The process flow diagram of literature selection is shown in Figure 1. A total of 378 studies were initially retrieved, including 172 studies of KIF2A and 206 studies of KIF20A. After removing duplicates, 112 papers remained (n = 55; n = 67, respectively). Then, we carefully sifted the titles and abstracts of these articles and excluded 83 irrelevant items (n = 42; n = 41, respectively). Of the remaining articles, 14 were removed owing to lacking of sufficient survival outcomes or data for calculation (n = 4; n = 10, respectively). Finally, 25 studies were included in our meta-analysis (n = 9; n = 16, respectively).

F1
Figure 1:
Flow diagram of literature search and selection.

3.2 Characteristics of the included studies

The basic characteristics of these studies are summarized in Table 1. In the group of KIF2A, only 1 study was conducted in Japan, while the others were conducted in China, published between 2014 and 2019. Among the included studies, 9 types of tumors were evaluated, including diffuse large B cell lymphoma,[24] lung adenocarcinoma,[19] hepatocellular carcinoma,[7] LSCC,[25] EOC,[16] CRC,[20] lung squamous cell carcinoma,[26] BC,[27] and gastric cancer.[28]

T1
Table 1:
Basic characteristics of the included studies.

In the group of KIF20A, enrolled studies were carried out in 3 countries (12 in China, 2 in Japan, and 1 in the UK), and the publication period ranged from 2016 to 2019. These studies evaluated a total of 11 different types of tumors, including respiratory system carcinoma (1 non-small cell lung cancer and 1 lung adenocarcinoma),[29,30] digestive system carcinoma (2 hepatocellular carcinoma and 1 gastric cancer),[31–33] female reproductive system carcinoma (1 cervical squamous cell carcinoma, 2 EOC and 3 BC),[17,18,34–37] nervous system carcinoma (2 glioma),[38,39] urinary system carcinoma (1 clear cell renal cell carcinoma),[40] and carcinoma of other systems (1 nasopharyngeal carcinoma and 1 soft tissue sarcomas).[41,42]

In terms of data extraction, most HRs with 95% CIs were obtained directly from multivariate analysis, and only a quarter of these data points were obtained from survival curves. NOS score of all included studies varied from 6 to 9.

3.3 Association between KIF2A and KIF20A expression and OS

As shown in Figure 2, the results of 9 studies involving 1839 cancer patients demonstrated that high KIF2A expression was significantly related to a shorter OS (HR = 2.23, 95% CI = 1.87–2.65, P < .001). A fixed-effect model was used because no obvious heterogeneity was detected (I2 = 20.0%, P = .265). Moreover, subgroup meta-analyses stratified by sample size (more or less than 200) and follow-up time (more or less than 10 years) were carried out to evaluate the prognostic value of KIF2A (Fig. 3A and B).

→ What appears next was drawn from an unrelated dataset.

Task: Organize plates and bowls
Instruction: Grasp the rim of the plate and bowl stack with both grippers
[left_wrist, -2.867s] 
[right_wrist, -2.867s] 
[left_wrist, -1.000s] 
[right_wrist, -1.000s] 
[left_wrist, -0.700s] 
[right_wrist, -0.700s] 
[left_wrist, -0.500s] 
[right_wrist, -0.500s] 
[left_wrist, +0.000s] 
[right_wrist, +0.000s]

We found that a sample size greater than 200 or follow-up time of less than 10 years may cause slight heterogeneity, but this did not affect the final conclusion (Table 2).

F2
Figure 2:
Forest plot reflecting the association between KIF2A and OS.
F3
Figure 3:
Forest plot showing the subgroup analyses of the pooled HRs with KIF2A in sample size (A) and follow-up time (B).
T2
Table 2:
Subgroup analysis of the pooled HR of OS with KIF2A and KIF20A expression in patients with cancer.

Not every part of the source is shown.